━━━━━ The data

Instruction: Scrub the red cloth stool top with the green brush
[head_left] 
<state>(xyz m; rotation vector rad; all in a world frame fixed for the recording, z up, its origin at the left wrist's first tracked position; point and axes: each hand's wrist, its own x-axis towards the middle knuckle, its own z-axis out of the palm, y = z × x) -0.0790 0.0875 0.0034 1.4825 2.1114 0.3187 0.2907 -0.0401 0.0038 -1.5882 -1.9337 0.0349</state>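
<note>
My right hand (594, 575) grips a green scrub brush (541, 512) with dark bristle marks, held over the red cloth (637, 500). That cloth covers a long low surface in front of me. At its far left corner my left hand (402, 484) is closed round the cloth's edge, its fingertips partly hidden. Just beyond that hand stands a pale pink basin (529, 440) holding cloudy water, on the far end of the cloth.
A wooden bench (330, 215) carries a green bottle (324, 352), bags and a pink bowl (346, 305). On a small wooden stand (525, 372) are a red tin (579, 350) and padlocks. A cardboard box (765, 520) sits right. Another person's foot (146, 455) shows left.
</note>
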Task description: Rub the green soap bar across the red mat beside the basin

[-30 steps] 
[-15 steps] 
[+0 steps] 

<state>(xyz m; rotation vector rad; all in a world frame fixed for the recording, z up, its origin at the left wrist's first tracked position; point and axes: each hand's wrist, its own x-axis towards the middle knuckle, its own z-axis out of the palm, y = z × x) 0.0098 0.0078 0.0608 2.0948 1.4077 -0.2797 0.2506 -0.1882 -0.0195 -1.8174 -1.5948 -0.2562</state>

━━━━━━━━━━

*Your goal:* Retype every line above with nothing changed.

*Task response:*
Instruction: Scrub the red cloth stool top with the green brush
[head_left] 
<state>(xyz m; rotation vector rad; all in a world frame fixed for the recording, z up, its origin at the left wrist's first tracked position; point and axes: each hand's wrist, its own x-axis towards the middle knuckle, its own z-axis out of the palm, y = z × x) -0.0790 0.0875 0.0034 1.4825 2.1114 0.3187 0.2907 -0.0401 0.0038 -1.5882 -1.9337 0.0349</state>
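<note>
My right hand (594, 575) grips a green scrub brush (541, 512) with dark bristle marks, held over the red cloth (637, 500). That cloth covers a long low surface in front of me. At its far left corner my left hand (402, 484) is closed round the cloth's edge, its fingertips partly hidden. Just beyond that hand stands a pale pink basin (529, 440) holding cloudy water, on the far end of the cloth.
A wooden bench (330, 215) carries a green bottle (324, 352), bags and a pink bowl (346, 305). On a small wooden stand (525, 372) are a red tin (579, 350) and padlocks. A cardboard box (765, 520) sits right. Another person's foot (146, 455) shows left.
</note>
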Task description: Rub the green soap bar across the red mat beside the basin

[-30 steps] 
[-15 steps] 
[+0 steps] 

<state>(xyz m; rotation vector rad; all in a world frame fixed for the recording, z up, its origin at the left wrist's first tracked position; point and axes: each hand's wrist, its own x-axis towards the middle knuckle, its own z-axis out of the palm, y = z × x) 0.0098 0.0078 0.0608 2.0948 1.4077 -0.2797 0.2506 -0.1882 -0.0195 -1.8174 -1.5948 -0.2562</state>

Nothing further remains to be added to the answer.